Emendando um tema no outro dizia Juca Kfouri que via com bons olhos a contratação de um técnico estrangeiro para nossa seleção. Disse assim: estrangeiro. Não especificou nacionalidade. Não sei se tinha em mente italianos, mexicanos ou guatemaltecos. Disse apenas estrangeiro. Entenda-se, qualquer um que não seja brasileiro. Me lembrei dos meus tempos de menino. “Fulano viajou pro estrangeiro”. Só que fez menos sentido. Se alguém me dissesse:_ “Nossa seleção de ginástica olímpica vai muito mal, precisamos contratar um técnico romeno”. Isso faria sentido. Aquele país tem enorme tradição no esporte e hoje deve haver um monte de técnicos desempregados por lá. Ou, para citar um fato acontecido. Nossa seleção de basquete ia mal pra burro e foi contratado um técnico argentino responsável pelos melhores resultados obtidos pela seleção de seu país. Fez todo o sentido. O cara já mostrou serviço e a seleção brasileira vai à olimpíada depois de muito tempo.
Mas no futebol? Onde encontrar um técnico? Nenhum país tem tantos títulos como nós. O critério da tradição não funciona. Nenhum país tem tantos técnicos em seu território. O critério da quantidade não existe. Se fôssemos ingleses vá lá, afinal os quatro maiores times do país são dirigidos por estrangeiros. Nada mais natural que sua seleção seja dirigida pelo Capello, que apesar do vexame no mundial passado, não fez tão feio quanto Steve McLaren, o último inglês que dirigiu a seleção inglesa e sequer levou o time a Eurocopa.
Talvez Juca Kfouri tenha se esquecido que das 19 copas havidas, chegamos entre os 4 melhores por 10 vezes e sempre com técnicos brasileiros. Dos 5 técnicos campeões, somente Parreira fazia-se de inovador e teórico. Feola dormia, Aymoré Moreira era um típico treinador à moda antiga, Zagalo não tinha muita experiência, Scolari nunca foi nenhum estrategista e ainda assim ganhamos com todos eles. Mesmo o time de Parreira, que foi dos piores a representar nosso futebol em mundiais, fez campanha invicta. E olha que dos jogadores daquele time somente Romário e talvez Leonardo, jogariam nas outras seleções campeãs. Ganhamos todas as copas contando com o talento individual dentro de um esquema simples de jogo, sem inovações de conceitos nem novidades táticas. Na técnica.
 Quando Cláudio Coutinho inventou seu over laping e seu ponto futuro também poderíamos ter ido à final não fosse a compra e venda de peruanos. E olha que ele escalava o zagueiro Edinho de lateral deixando o lateral Rodrigues Neto no banco e durante a copa barrou Reinaldo e Zico para atender as ordens do Presidente da CBD, Almirante Heleno Nunes, que preferia Dinamite e Jorge Mendonça. Ficamos em terceiro.
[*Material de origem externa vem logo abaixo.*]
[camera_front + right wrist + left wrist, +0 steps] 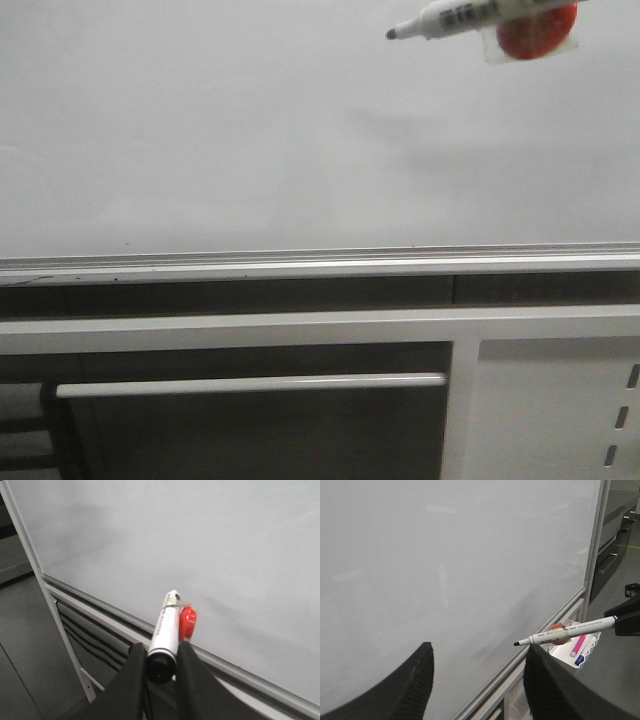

Se para cá tivesse vindo o Rinus Michels, poderia ter sido melhor? Não sei, mas acho que não. O que a maioria desses técnicos europeus fazem é substituir o talento individual, escasso acima do Equador, pelo jogo de conjunto. Algumas vezes conseguem resultados surpreendentes fazendo um jogo que se baseia no conjunto e na eficiência de jogadas exaustivamente ensaiadas. Mas quando técnicos europeus realizam trabalhos fora da Europa os resultados nem sempre são bons. Veja o caso de Camarões. A seleção africana encantou a todos em 90 mas era criticada por não jogar um futebol sério. Mesmo no Brasil, os camaroneses eram tratados assim. Os dirigentes esportivos daquele país resolveram contratar um técnico alemão e nas últimas copas Camarões fez apenas figuração e nem sequer na Copa Africana de Nações é mais protagonista. Esqueceu seu futebol alegre, negro e tratou de jogar futebol de branco, sério, sem graça. Por outro lado um holandês fez bonito com a Coréia do Sul. Claro que Guss Hidding teve a ajuda de apitos amigos e pegou uma seleção sem nenhuma história no esporte o que facilita a implantação de conceitos, sejam quais forem.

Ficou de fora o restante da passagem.